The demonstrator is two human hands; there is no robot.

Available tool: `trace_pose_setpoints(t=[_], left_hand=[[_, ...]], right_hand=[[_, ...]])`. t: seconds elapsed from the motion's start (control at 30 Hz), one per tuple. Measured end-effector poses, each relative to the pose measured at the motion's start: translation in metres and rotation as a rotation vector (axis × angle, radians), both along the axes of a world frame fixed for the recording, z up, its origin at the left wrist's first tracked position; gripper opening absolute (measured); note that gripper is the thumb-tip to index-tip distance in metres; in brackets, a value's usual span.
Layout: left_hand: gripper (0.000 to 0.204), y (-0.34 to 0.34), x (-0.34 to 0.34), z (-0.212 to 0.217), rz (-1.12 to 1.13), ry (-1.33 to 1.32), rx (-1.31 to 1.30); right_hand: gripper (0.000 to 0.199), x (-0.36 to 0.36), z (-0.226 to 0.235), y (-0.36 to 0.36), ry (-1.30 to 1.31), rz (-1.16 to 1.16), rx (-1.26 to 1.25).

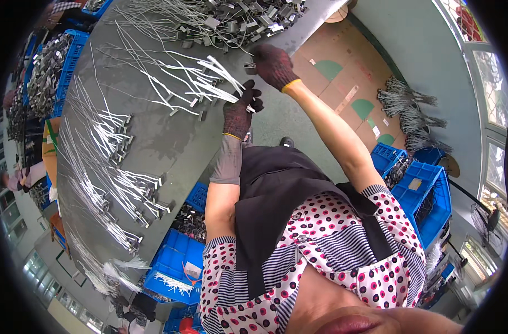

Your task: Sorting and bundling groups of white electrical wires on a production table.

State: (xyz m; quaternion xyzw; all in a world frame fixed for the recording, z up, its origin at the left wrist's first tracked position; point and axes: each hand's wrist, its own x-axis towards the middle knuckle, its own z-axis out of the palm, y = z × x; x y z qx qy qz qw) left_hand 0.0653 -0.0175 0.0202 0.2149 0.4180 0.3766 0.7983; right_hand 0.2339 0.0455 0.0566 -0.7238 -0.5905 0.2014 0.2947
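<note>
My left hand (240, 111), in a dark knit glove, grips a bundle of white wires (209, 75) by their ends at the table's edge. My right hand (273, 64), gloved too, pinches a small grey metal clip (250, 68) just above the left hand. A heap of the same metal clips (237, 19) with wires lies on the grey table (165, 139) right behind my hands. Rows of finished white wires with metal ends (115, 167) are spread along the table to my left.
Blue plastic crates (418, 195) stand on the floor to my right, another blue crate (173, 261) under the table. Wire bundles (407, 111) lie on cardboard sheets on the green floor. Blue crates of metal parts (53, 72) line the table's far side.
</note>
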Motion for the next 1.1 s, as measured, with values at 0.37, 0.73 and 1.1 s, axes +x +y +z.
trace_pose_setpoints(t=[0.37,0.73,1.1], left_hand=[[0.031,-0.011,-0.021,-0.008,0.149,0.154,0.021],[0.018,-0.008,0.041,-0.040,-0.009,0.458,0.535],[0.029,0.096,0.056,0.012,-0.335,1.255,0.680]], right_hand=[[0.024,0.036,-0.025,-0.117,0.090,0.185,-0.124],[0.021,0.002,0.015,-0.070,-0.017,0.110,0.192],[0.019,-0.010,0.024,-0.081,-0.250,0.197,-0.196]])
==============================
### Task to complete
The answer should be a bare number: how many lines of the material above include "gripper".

### Your response
2